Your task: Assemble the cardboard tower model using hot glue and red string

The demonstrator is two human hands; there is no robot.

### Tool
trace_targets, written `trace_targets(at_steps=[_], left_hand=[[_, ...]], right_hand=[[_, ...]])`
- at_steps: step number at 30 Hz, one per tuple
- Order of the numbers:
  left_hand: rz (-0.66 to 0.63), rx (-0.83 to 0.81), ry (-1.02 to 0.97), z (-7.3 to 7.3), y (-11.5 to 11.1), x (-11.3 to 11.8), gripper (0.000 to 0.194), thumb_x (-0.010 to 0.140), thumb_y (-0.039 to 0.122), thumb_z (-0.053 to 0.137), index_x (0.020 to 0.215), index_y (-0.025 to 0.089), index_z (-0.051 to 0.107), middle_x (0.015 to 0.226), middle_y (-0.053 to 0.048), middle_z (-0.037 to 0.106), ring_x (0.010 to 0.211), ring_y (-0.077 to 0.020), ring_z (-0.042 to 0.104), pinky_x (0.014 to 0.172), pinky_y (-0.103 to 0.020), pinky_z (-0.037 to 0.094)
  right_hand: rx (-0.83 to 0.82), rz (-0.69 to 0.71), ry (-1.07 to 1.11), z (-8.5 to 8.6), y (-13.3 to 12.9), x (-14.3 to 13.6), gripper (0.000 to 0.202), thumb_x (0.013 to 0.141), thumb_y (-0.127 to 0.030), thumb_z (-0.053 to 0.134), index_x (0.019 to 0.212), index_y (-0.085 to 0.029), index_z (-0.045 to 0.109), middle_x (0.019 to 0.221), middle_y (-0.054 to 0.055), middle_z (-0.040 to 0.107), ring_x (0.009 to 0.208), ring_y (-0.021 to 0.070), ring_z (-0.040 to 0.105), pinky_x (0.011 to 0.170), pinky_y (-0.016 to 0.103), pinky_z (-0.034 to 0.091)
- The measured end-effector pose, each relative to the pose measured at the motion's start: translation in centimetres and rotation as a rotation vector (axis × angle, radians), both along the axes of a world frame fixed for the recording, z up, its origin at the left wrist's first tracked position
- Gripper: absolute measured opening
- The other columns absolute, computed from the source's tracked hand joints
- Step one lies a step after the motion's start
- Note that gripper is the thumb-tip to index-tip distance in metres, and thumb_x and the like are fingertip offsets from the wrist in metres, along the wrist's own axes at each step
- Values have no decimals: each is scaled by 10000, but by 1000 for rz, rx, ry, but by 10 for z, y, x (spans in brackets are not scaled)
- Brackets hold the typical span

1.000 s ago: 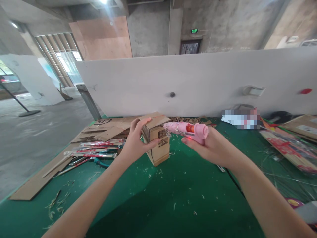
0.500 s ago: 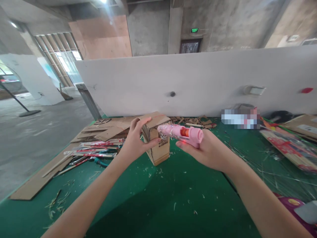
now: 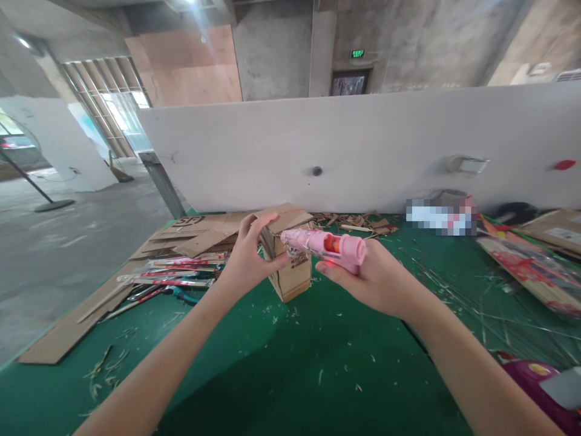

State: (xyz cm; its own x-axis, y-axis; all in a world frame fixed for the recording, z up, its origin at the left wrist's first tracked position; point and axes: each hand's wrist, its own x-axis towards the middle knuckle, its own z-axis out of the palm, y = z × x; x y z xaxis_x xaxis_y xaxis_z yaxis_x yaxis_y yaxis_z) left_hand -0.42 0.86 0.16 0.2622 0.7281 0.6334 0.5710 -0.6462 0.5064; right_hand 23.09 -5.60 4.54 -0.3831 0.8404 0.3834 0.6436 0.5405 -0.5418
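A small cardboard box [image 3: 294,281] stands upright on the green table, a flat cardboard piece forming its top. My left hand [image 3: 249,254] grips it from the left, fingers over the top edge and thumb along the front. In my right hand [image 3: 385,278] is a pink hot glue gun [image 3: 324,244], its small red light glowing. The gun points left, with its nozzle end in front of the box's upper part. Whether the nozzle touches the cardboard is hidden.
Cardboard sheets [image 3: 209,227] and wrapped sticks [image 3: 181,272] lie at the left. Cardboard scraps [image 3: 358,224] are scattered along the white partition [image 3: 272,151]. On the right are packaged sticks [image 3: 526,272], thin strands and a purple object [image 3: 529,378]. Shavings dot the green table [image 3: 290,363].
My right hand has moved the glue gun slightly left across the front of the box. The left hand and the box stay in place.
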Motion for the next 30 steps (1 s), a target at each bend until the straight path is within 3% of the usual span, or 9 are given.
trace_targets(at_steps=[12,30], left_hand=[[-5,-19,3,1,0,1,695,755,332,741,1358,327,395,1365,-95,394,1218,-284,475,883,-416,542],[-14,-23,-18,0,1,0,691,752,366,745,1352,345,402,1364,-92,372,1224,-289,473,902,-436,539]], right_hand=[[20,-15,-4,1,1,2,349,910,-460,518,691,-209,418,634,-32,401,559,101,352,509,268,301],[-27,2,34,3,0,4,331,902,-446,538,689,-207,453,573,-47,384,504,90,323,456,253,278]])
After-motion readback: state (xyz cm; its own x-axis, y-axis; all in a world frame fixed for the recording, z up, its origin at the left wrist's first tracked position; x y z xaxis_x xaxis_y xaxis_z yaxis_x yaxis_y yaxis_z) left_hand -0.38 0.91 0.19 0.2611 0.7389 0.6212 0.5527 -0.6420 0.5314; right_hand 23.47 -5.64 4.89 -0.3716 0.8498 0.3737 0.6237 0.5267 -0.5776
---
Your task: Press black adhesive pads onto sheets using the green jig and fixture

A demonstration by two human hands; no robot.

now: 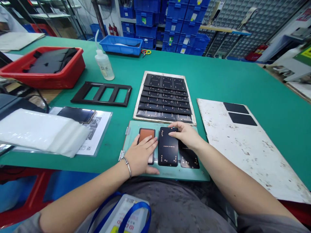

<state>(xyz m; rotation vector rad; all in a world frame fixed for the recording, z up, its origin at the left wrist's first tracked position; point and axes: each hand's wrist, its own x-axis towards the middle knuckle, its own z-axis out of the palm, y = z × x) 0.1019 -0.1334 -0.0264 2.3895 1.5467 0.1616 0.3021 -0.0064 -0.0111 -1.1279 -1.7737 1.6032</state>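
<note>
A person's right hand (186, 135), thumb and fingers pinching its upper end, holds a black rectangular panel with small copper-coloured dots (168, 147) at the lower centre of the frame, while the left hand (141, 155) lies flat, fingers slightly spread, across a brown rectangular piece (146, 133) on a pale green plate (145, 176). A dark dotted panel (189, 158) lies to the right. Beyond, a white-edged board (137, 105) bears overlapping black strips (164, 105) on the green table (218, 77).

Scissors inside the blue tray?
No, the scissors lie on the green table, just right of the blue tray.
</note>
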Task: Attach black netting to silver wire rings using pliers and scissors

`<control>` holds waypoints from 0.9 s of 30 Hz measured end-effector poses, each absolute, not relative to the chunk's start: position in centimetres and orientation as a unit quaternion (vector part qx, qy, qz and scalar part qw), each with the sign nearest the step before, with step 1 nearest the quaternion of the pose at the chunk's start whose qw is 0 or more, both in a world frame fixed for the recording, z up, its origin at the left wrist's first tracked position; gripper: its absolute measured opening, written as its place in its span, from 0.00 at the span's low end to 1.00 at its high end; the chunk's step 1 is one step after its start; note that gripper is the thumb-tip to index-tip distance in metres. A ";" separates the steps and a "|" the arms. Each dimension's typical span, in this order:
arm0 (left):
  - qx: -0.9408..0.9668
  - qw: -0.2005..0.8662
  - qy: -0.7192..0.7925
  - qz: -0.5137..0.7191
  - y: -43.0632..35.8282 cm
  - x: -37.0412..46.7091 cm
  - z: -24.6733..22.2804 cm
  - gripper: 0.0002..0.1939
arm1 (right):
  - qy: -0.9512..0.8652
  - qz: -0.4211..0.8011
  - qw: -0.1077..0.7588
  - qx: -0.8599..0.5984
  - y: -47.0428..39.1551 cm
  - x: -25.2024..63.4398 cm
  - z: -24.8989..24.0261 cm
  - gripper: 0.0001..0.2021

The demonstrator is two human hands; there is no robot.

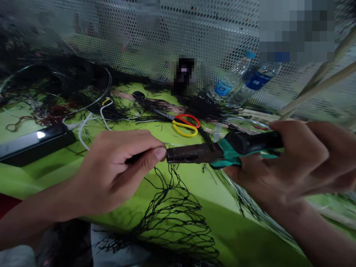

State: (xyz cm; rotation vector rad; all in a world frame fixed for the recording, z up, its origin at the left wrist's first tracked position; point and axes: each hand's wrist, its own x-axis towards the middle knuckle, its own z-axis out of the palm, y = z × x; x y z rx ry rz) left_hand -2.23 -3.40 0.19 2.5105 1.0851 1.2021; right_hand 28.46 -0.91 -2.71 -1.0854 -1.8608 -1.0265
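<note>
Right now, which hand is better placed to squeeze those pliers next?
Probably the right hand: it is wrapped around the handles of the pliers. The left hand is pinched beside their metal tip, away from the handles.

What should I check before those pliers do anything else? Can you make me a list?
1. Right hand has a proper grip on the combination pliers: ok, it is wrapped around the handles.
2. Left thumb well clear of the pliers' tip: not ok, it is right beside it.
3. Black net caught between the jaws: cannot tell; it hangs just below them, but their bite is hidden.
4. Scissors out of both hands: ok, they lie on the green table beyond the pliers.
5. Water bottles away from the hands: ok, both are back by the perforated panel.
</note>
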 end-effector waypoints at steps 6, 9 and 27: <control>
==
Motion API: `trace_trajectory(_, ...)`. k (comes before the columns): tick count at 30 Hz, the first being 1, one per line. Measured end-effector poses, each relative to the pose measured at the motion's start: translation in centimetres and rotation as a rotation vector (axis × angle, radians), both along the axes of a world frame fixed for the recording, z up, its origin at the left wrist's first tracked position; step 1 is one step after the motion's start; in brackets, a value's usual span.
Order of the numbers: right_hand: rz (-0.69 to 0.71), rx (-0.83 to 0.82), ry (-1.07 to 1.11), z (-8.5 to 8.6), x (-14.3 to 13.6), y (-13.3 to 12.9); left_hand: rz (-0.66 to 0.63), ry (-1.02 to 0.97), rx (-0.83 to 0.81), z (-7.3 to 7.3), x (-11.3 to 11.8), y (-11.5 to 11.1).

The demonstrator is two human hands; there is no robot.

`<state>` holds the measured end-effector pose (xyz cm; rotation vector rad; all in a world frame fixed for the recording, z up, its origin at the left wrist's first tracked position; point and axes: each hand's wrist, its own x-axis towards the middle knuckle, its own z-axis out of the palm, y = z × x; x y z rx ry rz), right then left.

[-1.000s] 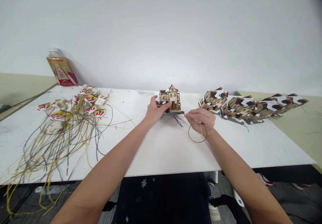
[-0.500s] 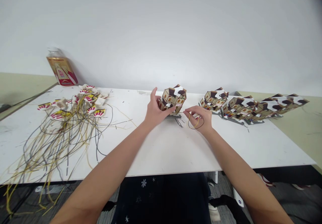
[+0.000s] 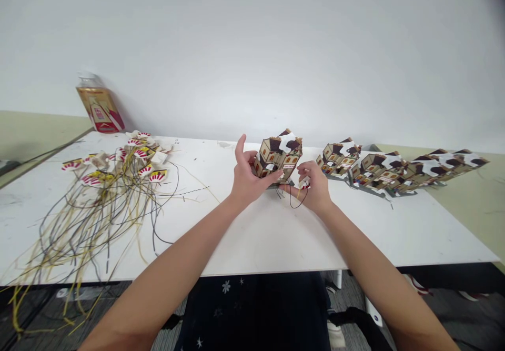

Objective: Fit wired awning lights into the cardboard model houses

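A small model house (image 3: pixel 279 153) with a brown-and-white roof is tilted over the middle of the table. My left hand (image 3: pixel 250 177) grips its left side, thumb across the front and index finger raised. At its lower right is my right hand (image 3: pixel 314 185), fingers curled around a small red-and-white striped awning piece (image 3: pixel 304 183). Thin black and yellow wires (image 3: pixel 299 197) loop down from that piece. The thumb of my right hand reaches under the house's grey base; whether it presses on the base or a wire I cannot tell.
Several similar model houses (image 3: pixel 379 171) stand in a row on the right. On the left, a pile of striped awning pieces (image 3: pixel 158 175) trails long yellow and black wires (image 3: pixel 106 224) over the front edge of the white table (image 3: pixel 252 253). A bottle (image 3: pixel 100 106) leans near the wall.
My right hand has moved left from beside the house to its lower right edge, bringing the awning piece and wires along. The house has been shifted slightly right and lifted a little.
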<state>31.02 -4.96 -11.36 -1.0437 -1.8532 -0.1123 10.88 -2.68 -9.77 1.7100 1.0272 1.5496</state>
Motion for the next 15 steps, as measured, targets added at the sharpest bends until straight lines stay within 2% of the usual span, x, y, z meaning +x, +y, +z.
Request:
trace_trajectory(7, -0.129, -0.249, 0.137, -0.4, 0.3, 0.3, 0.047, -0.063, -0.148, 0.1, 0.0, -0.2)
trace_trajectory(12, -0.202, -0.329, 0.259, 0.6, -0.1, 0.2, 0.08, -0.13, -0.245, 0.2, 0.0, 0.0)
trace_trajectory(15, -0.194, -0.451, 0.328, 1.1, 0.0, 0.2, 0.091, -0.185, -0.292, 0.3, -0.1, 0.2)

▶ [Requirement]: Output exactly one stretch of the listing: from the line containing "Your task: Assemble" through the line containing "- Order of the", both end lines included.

▶ [Output of the exercise]:
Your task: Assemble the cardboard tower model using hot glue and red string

The demonstrator is two human hands; there is no robot.

### Tool
trace_targets, written `trace_targets(at_steps=[_], left_hand=[[_, ...]], right_hand=[[_, ...]])`
- at_steps: step number at 30 Hz, one per tuple
- Order of the numbers:

The response to this exercise is finished.